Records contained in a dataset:
--------------------
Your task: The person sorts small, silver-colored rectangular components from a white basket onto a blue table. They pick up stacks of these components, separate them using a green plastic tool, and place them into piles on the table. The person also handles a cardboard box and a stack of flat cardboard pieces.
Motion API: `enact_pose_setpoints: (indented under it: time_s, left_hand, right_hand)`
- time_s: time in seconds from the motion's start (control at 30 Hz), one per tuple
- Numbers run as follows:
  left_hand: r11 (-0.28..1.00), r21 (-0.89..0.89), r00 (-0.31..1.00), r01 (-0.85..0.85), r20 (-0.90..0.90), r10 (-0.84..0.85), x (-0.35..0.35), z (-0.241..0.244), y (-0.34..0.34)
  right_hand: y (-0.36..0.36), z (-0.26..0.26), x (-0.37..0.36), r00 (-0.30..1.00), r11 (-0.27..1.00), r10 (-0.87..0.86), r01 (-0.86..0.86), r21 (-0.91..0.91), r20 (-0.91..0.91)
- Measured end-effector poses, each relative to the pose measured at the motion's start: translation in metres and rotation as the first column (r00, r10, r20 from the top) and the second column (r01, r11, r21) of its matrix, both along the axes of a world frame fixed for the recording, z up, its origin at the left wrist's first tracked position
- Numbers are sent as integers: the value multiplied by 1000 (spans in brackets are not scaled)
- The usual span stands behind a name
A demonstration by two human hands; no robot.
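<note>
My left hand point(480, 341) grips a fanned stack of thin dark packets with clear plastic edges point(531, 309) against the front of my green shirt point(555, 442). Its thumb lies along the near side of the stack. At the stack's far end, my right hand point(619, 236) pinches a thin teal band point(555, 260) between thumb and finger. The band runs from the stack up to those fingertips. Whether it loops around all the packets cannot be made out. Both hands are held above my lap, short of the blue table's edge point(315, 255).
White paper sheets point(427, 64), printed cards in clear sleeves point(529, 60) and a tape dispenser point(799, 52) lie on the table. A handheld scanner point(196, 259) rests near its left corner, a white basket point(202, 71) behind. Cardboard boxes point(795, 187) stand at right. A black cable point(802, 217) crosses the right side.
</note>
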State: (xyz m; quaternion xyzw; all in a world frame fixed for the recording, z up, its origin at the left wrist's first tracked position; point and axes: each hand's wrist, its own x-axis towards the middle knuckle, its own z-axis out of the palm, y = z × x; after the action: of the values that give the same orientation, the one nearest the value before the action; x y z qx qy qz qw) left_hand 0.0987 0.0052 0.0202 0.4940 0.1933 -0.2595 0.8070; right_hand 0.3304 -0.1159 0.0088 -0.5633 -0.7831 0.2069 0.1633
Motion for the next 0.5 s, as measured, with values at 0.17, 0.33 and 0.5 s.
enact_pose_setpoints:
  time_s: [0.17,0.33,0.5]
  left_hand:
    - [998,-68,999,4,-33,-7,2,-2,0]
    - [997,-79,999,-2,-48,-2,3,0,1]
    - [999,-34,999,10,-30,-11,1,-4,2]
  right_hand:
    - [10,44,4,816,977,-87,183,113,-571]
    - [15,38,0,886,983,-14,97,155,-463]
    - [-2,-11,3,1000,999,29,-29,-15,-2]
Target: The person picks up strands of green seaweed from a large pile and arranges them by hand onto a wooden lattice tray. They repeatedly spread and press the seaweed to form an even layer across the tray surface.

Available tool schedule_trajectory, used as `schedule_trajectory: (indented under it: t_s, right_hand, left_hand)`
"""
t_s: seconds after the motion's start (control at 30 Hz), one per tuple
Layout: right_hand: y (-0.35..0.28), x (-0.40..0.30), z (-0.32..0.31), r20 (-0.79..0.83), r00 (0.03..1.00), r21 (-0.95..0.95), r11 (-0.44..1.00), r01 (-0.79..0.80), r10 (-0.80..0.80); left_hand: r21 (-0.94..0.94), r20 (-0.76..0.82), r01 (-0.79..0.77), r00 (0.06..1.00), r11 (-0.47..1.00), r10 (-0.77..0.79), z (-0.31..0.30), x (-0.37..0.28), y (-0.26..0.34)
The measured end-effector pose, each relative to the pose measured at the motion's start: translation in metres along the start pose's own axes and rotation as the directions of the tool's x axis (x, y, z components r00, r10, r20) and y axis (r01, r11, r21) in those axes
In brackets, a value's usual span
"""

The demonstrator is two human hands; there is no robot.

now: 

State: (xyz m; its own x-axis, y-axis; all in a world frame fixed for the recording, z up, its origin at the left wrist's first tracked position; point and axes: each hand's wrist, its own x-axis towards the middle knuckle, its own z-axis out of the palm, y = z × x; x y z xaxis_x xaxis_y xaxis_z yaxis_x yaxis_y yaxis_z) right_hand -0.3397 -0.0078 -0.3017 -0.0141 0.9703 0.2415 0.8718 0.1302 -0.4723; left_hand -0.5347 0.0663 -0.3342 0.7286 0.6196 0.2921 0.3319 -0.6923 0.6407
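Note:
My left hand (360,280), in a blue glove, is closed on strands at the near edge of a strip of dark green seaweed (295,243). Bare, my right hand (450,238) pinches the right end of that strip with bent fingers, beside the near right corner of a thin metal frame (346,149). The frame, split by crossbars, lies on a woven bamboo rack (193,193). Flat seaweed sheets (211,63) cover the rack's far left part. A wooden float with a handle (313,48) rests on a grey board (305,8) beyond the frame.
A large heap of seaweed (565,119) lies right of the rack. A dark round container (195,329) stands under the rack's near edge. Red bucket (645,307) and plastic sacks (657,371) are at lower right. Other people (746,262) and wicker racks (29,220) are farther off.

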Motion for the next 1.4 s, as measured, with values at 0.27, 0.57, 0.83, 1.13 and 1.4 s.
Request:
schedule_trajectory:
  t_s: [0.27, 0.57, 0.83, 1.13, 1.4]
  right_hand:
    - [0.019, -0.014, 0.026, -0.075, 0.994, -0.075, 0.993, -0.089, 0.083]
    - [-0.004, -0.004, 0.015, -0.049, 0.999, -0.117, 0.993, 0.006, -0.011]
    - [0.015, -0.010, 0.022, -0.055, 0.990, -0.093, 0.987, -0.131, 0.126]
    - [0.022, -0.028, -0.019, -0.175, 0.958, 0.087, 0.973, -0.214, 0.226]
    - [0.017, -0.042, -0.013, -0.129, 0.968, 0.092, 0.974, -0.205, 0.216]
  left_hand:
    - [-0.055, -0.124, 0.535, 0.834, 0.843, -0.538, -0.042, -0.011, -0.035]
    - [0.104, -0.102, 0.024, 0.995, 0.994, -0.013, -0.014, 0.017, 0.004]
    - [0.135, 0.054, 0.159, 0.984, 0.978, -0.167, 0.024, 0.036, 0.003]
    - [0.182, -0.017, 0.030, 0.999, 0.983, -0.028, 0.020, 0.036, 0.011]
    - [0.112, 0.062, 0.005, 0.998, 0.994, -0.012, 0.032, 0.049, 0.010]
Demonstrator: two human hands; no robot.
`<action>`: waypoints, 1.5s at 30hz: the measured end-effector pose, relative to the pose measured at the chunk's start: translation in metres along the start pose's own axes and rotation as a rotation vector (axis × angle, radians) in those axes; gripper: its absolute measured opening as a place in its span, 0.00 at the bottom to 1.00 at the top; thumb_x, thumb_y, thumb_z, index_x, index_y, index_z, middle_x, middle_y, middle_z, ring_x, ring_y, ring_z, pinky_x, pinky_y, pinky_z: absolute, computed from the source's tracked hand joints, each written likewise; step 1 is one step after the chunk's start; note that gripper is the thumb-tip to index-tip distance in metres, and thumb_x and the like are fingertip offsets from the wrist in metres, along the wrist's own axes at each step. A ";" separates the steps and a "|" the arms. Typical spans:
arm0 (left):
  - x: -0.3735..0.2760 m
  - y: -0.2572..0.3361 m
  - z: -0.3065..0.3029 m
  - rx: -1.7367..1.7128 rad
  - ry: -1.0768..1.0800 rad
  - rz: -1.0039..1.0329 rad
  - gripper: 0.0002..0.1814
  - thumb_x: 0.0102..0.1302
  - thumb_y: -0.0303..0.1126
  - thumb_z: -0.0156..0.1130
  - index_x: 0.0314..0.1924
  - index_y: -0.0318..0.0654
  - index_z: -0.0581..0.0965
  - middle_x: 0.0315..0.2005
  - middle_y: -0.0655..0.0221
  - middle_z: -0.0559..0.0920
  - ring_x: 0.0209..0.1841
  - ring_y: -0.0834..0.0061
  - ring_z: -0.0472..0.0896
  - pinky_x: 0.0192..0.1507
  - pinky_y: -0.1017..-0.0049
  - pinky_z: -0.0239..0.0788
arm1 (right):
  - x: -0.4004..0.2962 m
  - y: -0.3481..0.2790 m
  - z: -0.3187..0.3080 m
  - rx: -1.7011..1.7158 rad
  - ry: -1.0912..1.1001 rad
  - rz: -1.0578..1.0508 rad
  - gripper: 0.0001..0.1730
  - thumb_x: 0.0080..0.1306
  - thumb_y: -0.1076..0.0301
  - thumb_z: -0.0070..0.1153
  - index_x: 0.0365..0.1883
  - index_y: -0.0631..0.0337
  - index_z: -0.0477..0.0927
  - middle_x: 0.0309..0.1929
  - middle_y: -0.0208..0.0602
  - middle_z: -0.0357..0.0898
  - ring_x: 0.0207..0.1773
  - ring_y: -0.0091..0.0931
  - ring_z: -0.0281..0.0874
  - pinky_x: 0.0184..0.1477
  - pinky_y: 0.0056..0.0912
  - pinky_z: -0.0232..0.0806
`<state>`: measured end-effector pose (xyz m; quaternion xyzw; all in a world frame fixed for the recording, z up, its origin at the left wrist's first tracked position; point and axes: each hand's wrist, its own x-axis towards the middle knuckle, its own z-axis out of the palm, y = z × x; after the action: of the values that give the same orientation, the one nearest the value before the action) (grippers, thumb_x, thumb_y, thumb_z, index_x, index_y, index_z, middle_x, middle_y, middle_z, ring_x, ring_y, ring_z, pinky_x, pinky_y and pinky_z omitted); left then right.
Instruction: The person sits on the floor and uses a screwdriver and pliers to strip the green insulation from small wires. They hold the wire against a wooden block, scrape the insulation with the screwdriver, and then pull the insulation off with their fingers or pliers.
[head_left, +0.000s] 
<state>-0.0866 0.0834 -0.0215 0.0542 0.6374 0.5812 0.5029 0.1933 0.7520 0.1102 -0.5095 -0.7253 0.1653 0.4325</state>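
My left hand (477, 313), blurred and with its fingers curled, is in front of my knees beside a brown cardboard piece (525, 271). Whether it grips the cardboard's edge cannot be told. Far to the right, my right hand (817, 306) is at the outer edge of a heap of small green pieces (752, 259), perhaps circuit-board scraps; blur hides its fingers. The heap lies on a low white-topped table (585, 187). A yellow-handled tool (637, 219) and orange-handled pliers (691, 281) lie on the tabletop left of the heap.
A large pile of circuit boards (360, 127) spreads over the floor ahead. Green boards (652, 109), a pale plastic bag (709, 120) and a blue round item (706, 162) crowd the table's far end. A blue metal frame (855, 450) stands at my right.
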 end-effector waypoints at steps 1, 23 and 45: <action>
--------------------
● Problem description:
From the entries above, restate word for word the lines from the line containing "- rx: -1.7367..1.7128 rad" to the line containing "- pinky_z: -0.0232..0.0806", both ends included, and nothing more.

● Response:
  - rx: -1.7367..1.7128 rad
  - ry: -1.0768..1.0800 rad
  - rz: -1.0039..1.0329 rad
  - gripper: 0.0002..0.1814
  - thumb_x: 0.0102..0.1302
  - thumb_y: -0.0303..0.1126
  - thumb_z: -0.0156..0.1130
  - index_x: 0.0314..0.1924
  - index_y: -0.0318..0.0654
  - index_z: -0.0581..0.0965
  - middle_x: 0.0315..0.2005
  - middle_y: -0.0655..0.0221
  - middle_z: -0.0559..0.0920
  - ring_x: 0.0209..0.1841
  - ring_y: -0.0834..0.0061
  - ring_z: -0.0472..0.0896
  - pinky_x: 0.0192..0.1507
  - pinky_y: -0.1017..-0.0049
  - pinky_z: -0.0239..0.0788
arm1 (right):
  - x: -0.4004..0.2962 m
  - y: -0.3481..0.2790 m
  - z: -0.3187..0.3080 m
  - rx: -1.7011..1.7158 rad
  - ry: -1.0912..1.1001 rad
  - rz: -1.0578..1.0508 rad
  - gripper: 0.0001..0.1730
  - thumb_x: 0.0080..0.1306
  - thumb_y: -0.1076..0.0301
  - thumb_z: -0.0070..0.1153
  - index_x: 0.0365..0.1883
  - index_y: -0.0631..0.0337
  - index_z: -0.0477..0.0927
  - middle_x: 0.0309..0.1929
  - middle_y: -0.0208..0.0602
  - middle_z: -0.0357..0.0898
  - ring_x: 0.0207..0.1773
  - ring_y: -0.0091..0.0931
  - ring_z: -0.0281..0.0874
  - pinky_x: 0.0184..0.1477
  - pinky_y: 0.0056..0.0912
  - pinky_z: -0.0232..0.0806

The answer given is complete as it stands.